Fault tolerance in Ruby

Hubert Łepicki

Warsaw Ruby Users Group, 17.05.2017

@hubertlepicki

We'll talk fault tolerance...

...concurrency and scalability...

...and do some time travel!

Fault tolerance?

Fault tolerance is the property that enables a system to continue operating properly in the event of the failure of (or one or more faults within) some of its components.

random people from Wikipedia

(...) fault tolerance is the ability for software to detect and recover from a fault that is happening (...)

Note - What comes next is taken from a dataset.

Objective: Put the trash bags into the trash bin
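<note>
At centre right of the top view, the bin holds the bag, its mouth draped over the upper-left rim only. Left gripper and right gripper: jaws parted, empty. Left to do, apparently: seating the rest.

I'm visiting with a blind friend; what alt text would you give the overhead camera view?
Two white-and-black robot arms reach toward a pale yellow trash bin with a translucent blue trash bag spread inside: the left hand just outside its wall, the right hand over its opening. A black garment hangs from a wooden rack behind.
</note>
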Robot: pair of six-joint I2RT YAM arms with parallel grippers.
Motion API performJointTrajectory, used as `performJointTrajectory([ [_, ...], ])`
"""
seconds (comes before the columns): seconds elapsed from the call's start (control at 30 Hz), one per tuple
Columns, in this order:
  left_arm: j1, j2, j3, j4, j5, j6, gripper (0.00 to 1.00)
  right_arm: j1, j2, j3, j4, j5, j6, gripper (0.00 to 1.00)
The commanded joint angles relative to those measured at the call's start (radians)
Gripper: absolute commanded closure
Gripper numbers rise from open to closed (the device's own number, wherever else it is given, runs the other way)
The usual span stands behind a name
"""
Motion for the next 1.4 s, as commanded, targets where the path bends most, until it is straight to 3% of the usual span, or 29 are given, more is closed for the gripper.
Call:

https://users.ece.cmu.edu/~koopman/des_s99/sw_fault_tolerance/

Fault tolerance is hard

It may be okay not to care (yet)

Let's go back to year 1992

"Of course 5 years from now that will be different, but 5 years from now everyone will be running free GNU on their 200 MIPS, 64M SPARCstation-5."

Implementing fault-tolerant systems costs (money, time, effort, complexity)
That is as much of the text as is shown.